[Opening Dataset content section]

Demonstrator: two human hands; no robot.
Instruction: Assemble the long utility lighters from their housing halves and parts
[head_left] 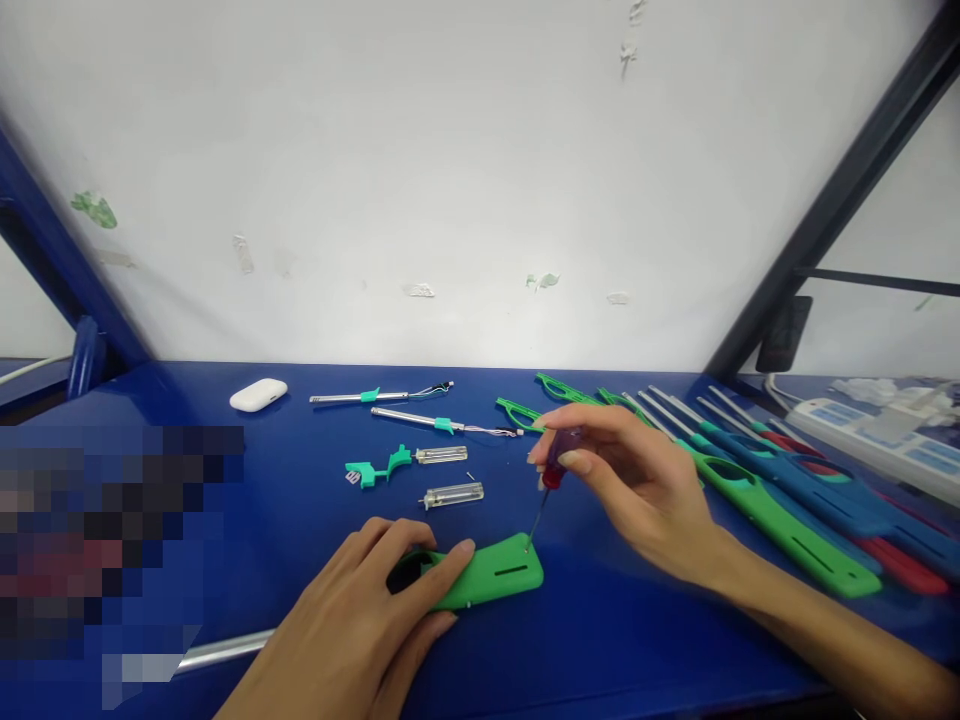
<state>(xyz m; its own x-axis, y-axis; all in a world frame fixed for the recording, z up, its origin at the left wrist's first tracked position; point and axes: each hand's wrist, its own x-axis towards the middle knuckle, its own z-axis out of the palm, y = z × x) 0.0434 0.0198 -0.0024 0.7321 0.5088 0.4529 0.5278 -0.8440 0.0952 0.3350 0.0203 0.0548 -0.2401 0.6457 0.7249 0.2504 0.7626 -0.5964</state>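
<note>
My left hand (375,610) is closed around the handle of a green long-neck lighter (499,575), pressing it down on the blue tabletop. The lighter's metal tube (229,650) sticks out to the left, behind my wrist. In my right hand (637,480) is a small screwdriver (553,472) with a dark red grip, held by thumb and fingers. Its tip meets the upper right end of the green handle, at a small hole or screw. Just beyond lie two clear fuel tanks (454,494), a teal trigger piece (379,468) and a tiny screw (470,476).
Two metal tubes with wires (412,418) lie further back, near a white earbud case (259,395). Green handle halves (566,388) and several green, blue and red lighters (787,530) spread along the right. A power strip (885,435) stands at far right. A wall closes the back.
</note>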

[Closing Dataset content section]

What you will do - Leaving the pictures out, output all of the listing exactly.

Exercise result -
Demonstrator: two human hands; no robot.
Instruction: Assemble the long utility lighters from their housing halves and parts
[head_left] 
<state>(xyz m; its own x-axis, y-axis; all in a world frame fixed for the recording, z up, its origin at the left wrist's first tracked position; point and axes: each hand's wrist, its own x-axis towards the middle knuckle, its own z-axis out of the palm, y = z × x) 0.0434 0.0198 -0.0024 0.7321 0.5088 0.4529 0.5278 -0.8440 0.0952 0.3350 0.0203 0.0548 -0.2401 0.6457 0.7249 0.2504 0.7626 -0.5964</state>
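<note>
My left hand (375,610) is closed around the handle of a green long-neck lighter (499,575), pressing it down on the blue tabletop. The lighter's metal tube (229,650) sticks out to the left, behind my wrist. In my right hand (637,480) is a small screwdriver (553,472) with a dark red grip, held by thumb and fingers. Its tip meets the upper right end of the green handle, at a small hole or screw. Just beyond lie two clear fuel tanks (454,494), a teal trigger piece (379,468) and a tiny screw (470,476).
Two metal tubes with wires (412,418) lie further back, near a white earbud case (259,395). Green handle halves (566,388) and several green, blue and red lighters (787,530) spread along the right. A power strip (885,435) stands at far right. A wall closes the back.
</note>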

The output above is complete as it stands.